Tuesday, January 28th, 2014

Tandis que le complexe des accélérateurs du  CERN était à l’arrêt en 2013, l’expérience ASACUSA en a profité pour soigneusement analyser les données prises en 2012 au Décélérateur d’antiprotons (AD). Ce travail minutieux leur a permis d’annoncer dans la revue Nature la toute première production d’un faisceau d’antihydrogène.

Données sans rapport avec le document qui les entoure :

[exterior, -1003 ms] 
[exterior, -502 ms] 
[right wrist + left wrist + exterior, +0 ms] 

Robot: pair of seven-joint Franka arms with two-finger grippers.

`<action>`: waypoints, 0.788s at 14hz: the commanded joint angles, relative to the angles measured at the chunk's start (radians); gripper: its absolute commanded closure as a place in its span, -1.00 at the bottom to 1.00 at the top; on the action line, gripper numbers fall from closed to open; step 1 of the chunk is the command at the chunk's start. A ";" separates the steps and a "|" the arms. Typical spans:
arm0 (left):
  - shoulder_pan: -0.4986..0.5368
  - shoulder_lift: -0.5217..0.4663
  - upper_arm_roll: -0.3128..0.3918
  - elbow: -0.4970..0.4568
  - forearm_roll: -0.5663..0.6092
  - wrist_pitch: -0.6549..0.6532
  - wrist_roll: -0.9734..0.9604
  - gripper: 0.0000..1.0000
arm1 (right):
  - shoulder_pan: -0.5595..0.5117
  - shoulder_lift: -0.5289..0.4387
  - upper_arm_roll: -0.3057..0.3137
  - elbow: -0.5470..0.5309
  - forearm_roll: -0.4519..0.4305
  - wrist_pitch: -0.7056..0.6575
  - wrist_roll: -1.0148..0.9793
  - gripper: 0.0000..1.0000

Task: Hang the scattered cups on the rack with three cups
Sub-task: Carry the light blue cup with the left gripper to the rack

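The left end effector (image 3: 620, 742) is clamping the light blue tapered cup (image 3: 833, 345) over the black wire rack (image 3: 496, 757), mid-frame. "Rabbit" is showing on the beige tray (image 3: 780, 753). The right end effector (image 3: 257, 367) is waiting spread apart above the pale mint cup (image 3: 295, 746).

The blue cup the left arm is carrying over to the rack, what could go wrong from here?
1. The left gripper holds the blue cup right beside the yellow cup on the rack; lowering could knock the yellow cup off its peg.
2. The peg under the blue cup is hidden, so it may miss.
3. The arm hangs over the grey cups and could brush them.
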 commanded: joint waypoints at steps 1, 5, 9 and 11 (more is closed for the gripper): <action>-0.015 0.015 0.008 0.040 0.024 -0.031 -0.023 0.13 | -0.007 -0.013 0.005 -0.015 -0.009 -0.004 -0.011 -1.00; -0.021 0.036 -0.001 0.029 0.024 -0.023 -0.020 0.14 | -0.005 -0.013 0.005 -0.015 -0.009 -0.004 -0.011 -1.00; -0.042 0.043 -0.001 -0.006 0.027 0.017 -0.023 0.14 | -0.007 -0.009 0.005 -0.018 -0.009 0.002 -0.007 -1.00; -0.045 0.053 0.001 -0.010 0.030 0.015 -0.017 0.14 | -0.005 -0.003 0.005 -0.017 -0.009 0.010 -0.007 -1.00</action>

Dans les expériences de laboratoire comme celles du CERN, la matière et l’antimatière sont toujours créées en quantités égales. La théorie du Big Bang prévoit que des quantités égales de matière et d’antimatière existaient à l’origine de l’Univers. Cependant, de nos jours, il ne reste aucune trace de cette antimatière “primordiale”. Qu’est-il arrivé à toute l’antimatière qui se trouvait dans l’Univers ?

Pour répondre à cette question, le CERN a un vaste programme d’étude de l’antimatière en cours au AD. On veut vérifier si l’antimatière a les mêmes propriétés que la matière. Une des façons de procéder est de comparer des atomes d’antihydrogène avec des atomes d’hydrogène. On choisit l’hydrogène puisque c’est le plus simple de tous les atomes, avec seulement un électron orbitant autour d’un unique proton.

Les atomes d’antihydrogène sont la réplique des atomes d’hydrogène, mais avec un antiélectron – appelé positron – et un antiproton remplaçant l’électron et le proton des atomes normaux.

Toute matière émet de la lumière quand elle est excitée. C’est ce qui se passe quand on chauffe une pièce métallique. La lumière émise est comme la signature de chaque atome. Par exemple, l’hydrogène émet ou absorbe de la lumière d’une fréquence spécifique quand un électron saute d’un niveau d’énergie à un autre. Il existe aussi “une structure hyperfine ” correspondant aux interactions magnétiques entre le noyau et l’électron.

L’expérience ASACUSA a pour but de vérifier la structure hyperfine de l’antihydrogène. Ceci se fait en observant quelles  fréquences les atomes d’antihydrogène peuvent absorber.

asacusa-realL’expérience ASACUSA au CERN (Photo: Yasunori Yamakazi )

Voici ce qu’ASACUSA a réussi: l’équipe a d’abord produit des atomes d’antihydrogène en ralentissant des antiprotons à très basse température. Puis on a mélangé ces antiprotons avec des positrons pour les combiner à l’aide d’un champ magnétique fort et non-uniforme. Ce champ est nécessaire pour éviter que les antiprotons et les positrons n’entre en contact avec de la matière. Cela causerait leur annihilation immédiate et empêcherait la formation d’atomes d’antihydrogène.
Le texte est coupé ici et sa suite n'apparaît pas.